The production may be downsized but the story remains epic. Lloyd Webber, Don Black and Charles Hart’s tale is a detailed portrayal of relationships which sprawls over 17 years, encased in a running time of just under three hours.
It is 1947 and Englishman Alex is a fresh-faced 19-year-old when he becomes obsessed with a French actress, Rose, whom he encounters in Montpellier. It is the start of an entangled affair which draws in Alex’s uncle George, George’s Italian lover Giulietta and eventually Rose’s daughter Jenny.
The saga would rival any soap opera plot: Alex’s spurned passion for Rose leads to an incident with a revolver; the capricious Rose collects love affairs like stamps, including a lesbian dalliance with Giulietta; and the story gets more than a little incestuous when Rose’s daughter falls for her mother’s former lover.

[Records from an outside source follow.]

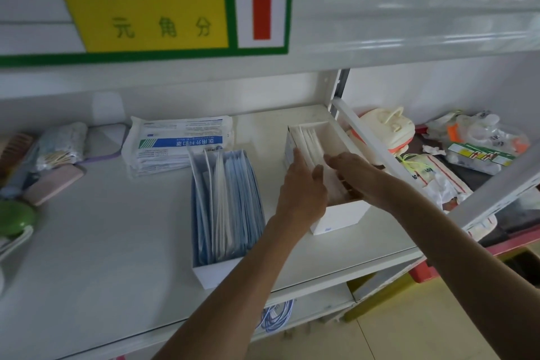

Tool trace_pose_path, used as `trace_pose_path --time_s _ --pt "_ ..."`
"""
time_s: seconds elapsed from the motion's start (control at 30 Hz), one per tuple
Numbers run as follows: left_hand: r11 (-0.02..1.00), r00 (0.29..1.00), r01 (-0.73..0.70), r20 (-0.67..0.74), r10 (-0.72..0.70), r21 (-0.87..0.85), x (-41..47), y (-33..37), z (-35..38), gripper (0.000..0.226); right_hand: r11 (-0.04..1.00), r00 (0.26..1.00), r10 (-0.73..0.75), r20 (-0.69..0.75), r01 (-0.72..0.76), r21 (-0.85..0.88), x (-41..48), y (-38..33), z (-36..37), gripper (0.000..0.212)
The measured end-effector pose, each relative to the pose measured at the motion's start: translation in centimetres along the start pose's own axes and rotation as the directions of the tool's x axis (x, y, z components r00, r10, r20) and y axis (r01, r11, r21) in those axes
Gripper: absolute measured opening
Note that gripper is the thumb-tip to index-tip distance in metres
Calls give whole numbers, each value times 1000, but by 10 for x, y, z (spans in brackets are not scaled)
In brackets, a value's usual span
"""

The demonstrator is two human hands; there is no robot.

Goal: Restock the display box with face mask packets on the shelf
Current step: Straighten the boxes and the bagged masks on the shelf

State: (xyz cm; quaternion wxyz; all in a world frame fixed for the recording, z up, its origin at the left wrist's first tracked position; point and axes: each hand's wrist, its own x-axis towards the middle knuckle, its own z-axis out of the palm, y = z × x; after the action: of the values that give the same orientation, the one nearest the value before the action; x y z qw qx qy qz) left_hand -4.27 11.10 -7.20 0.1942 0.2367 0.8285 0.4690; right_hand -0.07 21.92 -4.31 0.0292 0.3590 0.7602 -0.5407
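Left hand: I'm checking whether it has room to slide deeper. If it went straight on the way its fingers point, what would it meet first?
Probably the white packets standing in the right display box; the left hand already has its fingers against them. Depth is unclear.

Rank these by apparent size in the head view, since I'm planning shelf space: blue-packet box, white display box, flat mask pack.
1. Blue-packet box, nearest, so partly inflated.
2. and 3. Flat mask pack and white display box: too close to rank; hands cover the box.

On the shelf, the full box stands left of the display box, behind it a flat pack.
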Motion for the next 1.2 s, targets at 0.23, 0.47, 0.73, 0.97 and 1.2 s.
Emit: trace_pose_path --time_s 0.23,0.47,0.73,0.97,1.2 --pt "998 997 31 62 -35 63 6 -4 -3 66 977 973 205 -108 -210 -33 8 -13 -6 47" --pt "996 993 -88 -87 85 -29 -30 17 -42 47 979 965 90 -247 -131 -155 15 -18 -5 60" --pt "927 796 297 -596 -106 231 -72 -59 -127 62 770 799 -596 -79 541 -338 -50 -30 77 21" --pt "953 881 261 -364 -301 -155 -70 -95 -137 48 709 822 -532 203 564 -424 -41 -41 127 41" --pt "929 873 210 -369 -319 -306 -75 -104 -136 26 802 931 -338 138 362 -476 -26 -52 120 16"
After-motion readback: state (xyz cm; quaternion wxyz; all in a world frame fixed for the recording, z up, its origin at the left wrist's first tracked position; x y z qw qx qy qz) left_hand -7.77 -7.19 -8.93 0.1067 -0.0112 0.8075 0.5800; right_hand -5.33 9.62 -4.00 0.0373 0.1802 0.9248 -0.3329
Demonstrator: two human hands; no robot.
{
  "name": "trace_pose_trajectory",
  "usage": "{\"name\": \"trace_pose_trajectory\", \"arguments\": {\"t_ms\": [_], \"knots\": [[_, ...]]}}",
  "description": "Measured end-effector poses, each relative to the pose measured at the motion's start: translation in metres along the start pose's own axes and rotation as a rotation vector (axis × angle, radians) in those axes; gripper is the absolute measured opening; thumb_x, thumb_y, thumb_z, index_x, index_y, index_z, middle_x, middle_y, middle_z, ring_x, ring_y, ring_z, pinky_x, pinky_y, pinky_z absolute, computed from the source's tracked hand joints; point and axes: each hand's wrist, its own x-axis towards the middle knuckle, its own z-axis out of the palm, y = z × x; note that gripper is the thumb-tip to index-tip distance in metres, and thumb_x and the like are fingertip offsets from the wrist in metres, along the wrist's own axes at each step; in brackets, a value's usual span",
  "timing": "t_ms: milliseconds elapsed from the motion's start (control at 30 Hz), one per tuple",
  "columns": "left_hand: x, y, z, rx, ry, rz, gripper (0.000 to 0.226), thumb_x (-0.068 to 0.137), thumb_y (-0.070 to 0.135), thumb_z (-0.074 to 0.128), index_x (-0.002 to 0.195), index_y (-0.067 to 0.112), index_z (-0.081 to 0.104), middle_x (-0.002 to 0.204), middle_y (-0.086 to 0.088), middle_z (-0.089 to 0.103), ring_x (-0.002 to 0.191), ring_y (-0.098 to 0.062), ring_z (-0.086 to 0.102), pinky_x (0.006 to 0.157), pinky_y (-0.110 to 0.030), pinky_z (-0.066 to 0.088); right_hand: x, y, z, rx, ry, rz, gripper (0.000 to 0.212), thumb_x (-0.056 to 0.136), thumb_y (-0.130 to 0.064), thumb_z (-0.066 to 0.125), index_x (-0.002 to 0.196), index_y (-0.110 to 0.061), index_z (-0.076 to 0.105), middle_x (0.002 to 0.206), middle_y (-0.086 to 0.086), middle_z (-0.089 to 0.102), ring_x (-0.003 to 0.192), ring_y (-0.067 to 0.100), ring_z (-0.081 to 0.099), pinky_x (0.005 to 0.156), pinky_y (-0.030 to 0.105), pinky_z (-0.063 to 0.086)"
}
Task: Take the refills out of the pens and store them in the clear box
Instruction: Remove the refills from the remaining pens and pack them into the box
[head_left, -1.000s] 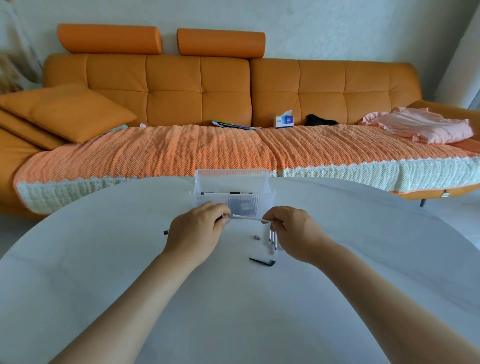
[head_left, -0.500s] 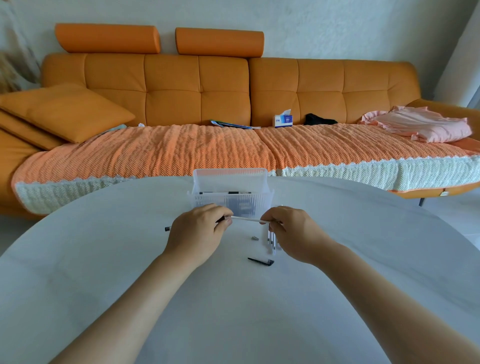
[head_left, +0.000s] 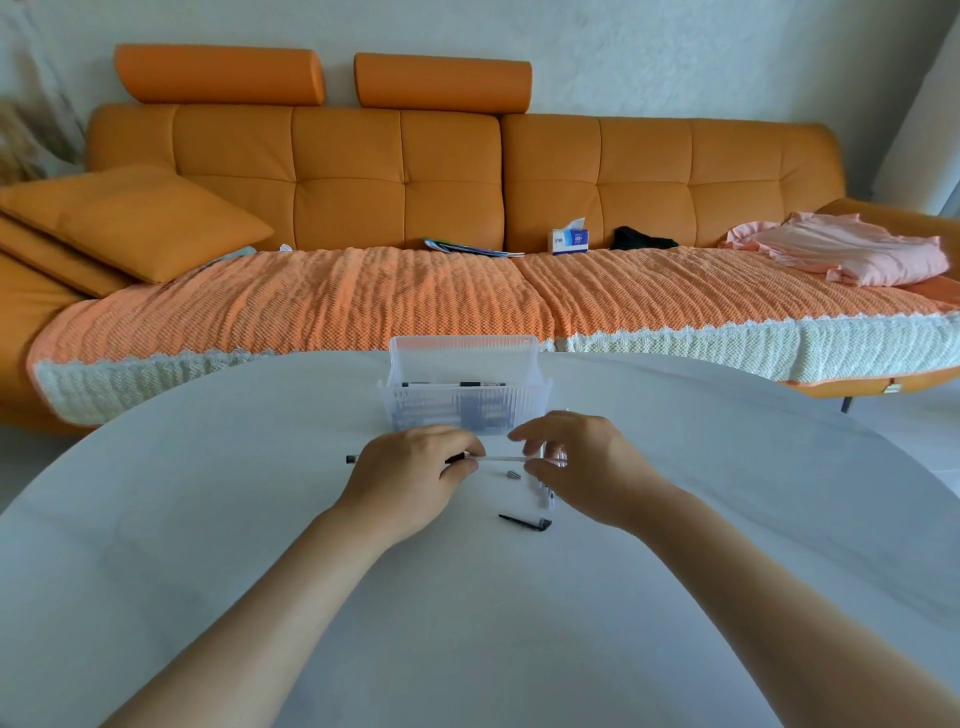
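1. Since half a second ago the right hand (head_left: 587, 467) has loosened. Its forefinger and thumb, then pinched on the refill (head_left: 501, 458), now stand apart, one above and one below the refill's 3 o'clock end. I cannot tell whether either touches it.
2. The left hand (head_left: 410, 478) curls round the pen (head_left: 352, 459), whose black end pokes out at 9 o'clock.
3. The refill lies level between the two hands, partly out of the pen, just above the white table (head_left: 208, 519).
4. The clear box (head_left: 467, 353) stands on the table at 12 o'clock from the hands, just beyond the fingers. Long dark pieces lie inside, blurred by its ribbed wall.
5. A small metal tip (head_left: 513, 474) lies on the table at 6 o'clock from the refill, with a black clip (head_left: 524, 522) farther along at 6 o'clock. Clear pen barrels (head_left: 546, 496) lie partly hidden under the right hand.
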Motion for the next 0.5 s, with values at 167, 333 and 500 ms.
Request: {"name": "trace_pose_trajectory", "arguments": {"t_ms": [167,333,500], "knots": [[0.000,-0.004,-0.003,-0.015,0.024,-0.056,0.011,0.093,0.038,0.058,0.101,0.036,0.066,0.099,0.023,0.066,0.087,-0.002,0.060,0.069,-0.024,0.047,0.000,0.011,-0.012,-0.068,0.047,0.103,0.014,0.087,-0.026,0.065,0.096,-0.036,0.068,0.085,-0.023,0.063,0.077,-0.002,0.059,0.072,0.022,0.050],[-0.002,0.001,-0.003,-0.032,-0.007,-0.061,0.018,0.094,0.042,0.056,0.110,0.040,0.062,0.104,0.024,0.066,0.089,-0.001,0.060,0.070,-0.024,0.046,-0.002,0.004,-0.010,-0.010,0.060,0.062,0.020,0.086,-0.020,0.068,0.079,-0.038,0.065,0.080,-0.019,0.063,0.072,-0.001,0.057,0.063,0.010,0.042],[-0.004,0.015,0.004,-0.058,-0.021,-0.007,0.020,0.091,0.050,0.057,0.108,0.040,0.059,0.095,0.023,0.065,0.074,0.001,0.049,0.061,-0.018,0.036,-0.004,-0.011,0.003,0.126,0.023,0.009,0.022,0.081,-0.016,0.077,0.079,-0.036,0.068,0.071,-0.025,0.062,0.071,0.003,0.057,0.064,0.010,0.042]]}}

The aspects of love referred to by the title therefore include not only the destructive obsession between Alex and Rose, but the gentler love Rose has for George, the fatherly devotion George has for his daughter and the wide-eyed passion Jenny eventually feels for Alex.
Nunn’s second production for the Menier Chocolate Factory is played out against David Farley’s simple set, a sepia-toned living room which is a fixed backdrop for the complex story. A screen hangs in the centre of the set upon which images – photographs, landscapes, paintings – are projected, helping to conjure the myriad settings and give a sense of the passing of time. George’s Pyrenean home, where much of the action takes place, is rooted in its rural location by a clever device where windows in the set are opened to reveal the mountains behind.
American actor Michael Arden looks every bit the unsophisticated Englishman as Alex, who changes from lovestruck, petulant, hormone-charged teenager to capable, charming adult, though he remains ruled by his passions to the last. Displaying a fine soprano voice, Katherine Kingsley plays highly strung actress Rose as a woman who knows the power of her charms and will use them. Never wanting to be alone, she gathers as many lovers around her as she can, ignoring the fact that they cannot all live together as contentedly as she would like.
But for a while it seems they can. Quite why George (Dave Willetts) and the sympathetic Giulietta (Rosalie Craig) find the situation created by Rose to be acceptable is hard to fathom. Never has being unfaithful seemed so free and easy. Perhaps it is because each character is as guilty as the next in bowing to their whims of passion. Love, we hear frequently in Lloyd Webber’s score, changes everything. For the characters in Aspects Of Love things seem to change all too frequently.